Task details: Strip the pictures, then copy the remaining data exactly as it stands.
BEGIN Supplied information
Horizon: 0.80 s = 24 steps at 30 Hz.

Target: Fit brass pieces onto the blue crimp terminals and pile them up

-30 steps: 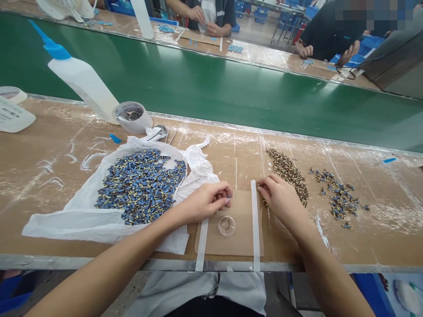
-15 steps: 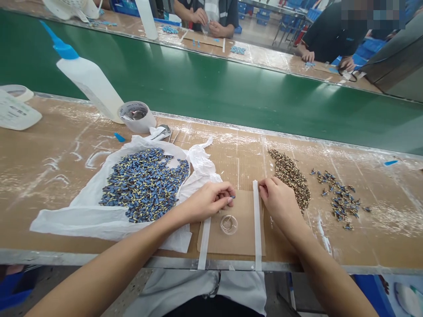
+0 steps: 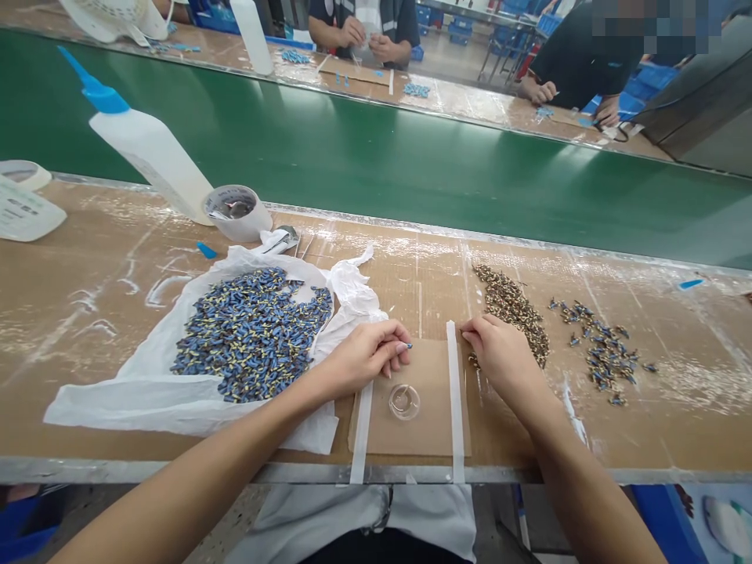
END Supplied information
Solution:
Horizon: 0.80 s = 24 steps at 30 Hz.

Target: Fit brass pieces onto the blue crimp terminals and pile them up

-30 steps: 
-15 steps: 
+0 steps: 

What is written here forms the complete answer.